Violette also put some onus on the jockeys. Two of the fatalities came as a result of a spill, one that was caused by pilot error.

“We are also asking the stewards to raise the bar on the conduct of the jockeys during the running of the race, and heighten their expectations of the standard of riding, especially where safety is concerned,” Violette said in the release.

Violette, along with trainers David Jacobson, Rudy Rodriguez, Bruce Brown, Steve Klesaris, Pat Kelly, Linda Rice, and Richard Schosberg, and owners Steve Zorn and Joe Applebaum were the horsemen present at the meeting. NYRA officials included Panza, Glen Kozak, vice president/racing surfaces, Verderosa, NYRA’s chief examining veterinarian, and Hugh Gallagher, NYRA’s safety steward and NYRA steward Braulio Baeza Jr. Dr. Scott Palmer New York state’s equine medical director, participated by phone.

Both management and horsemen were unwavering in their belief that the inner track is safe.

 “None of the guys training at Aqueduct think it’s a racetrack issue,” said Violette, who has a full barn of horses at Aqueduct. “That being said it’s going to get re-examined to underline that.”

Panza said that in the next week to 10 days a special machine will be brought in to examine the cushion and the base of the track. However, Panza said that those areas have already been checked and double-checked and the track has been deemed safe.
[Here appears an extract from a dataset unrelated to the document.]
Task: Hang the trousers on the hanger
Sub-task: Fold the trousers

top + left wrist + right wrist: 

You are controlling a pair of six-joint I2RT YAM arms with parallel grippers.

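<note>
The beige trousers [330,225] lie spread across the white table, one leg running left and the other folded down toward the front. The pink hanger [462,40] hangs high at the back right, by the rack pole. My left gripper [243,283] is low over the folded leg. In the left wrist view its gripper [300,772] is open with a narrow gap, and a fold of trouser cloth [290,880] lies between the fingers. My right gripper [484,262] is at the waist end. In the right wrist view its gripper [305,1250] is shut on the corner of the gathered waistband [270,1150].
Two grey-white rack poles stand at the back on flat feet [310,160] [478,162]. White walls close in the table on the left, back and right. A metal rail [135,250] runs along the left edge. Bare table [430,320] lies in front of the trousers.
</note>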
“Everybody in unison believes the track is in good shape, but you can never be too careful,” Panza said.

Kozak said that he and his staff are following the same protocols they have in the past, including implementing recommendations that were made in 2012 by the New York Task Force on Racehorse Health and Safety. That Task Force was formed by Gov. Andrew Cuomo following the winter meet of 2011-12 in which there were 21 equine fatalities.

“What more we can do? That’s what we’re trying to figure out,” Kozak said.

Kozak said that Dr. Mick Peterson, executive director of the Racing Surfaces Testing Lab, evaluated the inner track both before the meet started and again on Jan. 4-5 and said the surface was consistent.

“The consistency of the cushion is identical to last year; what’s on the [Belmont] training track as well,” Kozak said. “These horses are running on the same cushion they’re running on over at Belmont on the training tack. With the limestone bases, the two similarities between the two tracks are very, very, very close.”

On Friday, NYRA canceled after the second race, one in which two horses broke down. Apex sustained a broken ankle and had to be euthanized. Italian Rules was pulled up and diagnosed with a torn suspensory. He will no longer race and there is hope that he can be saved.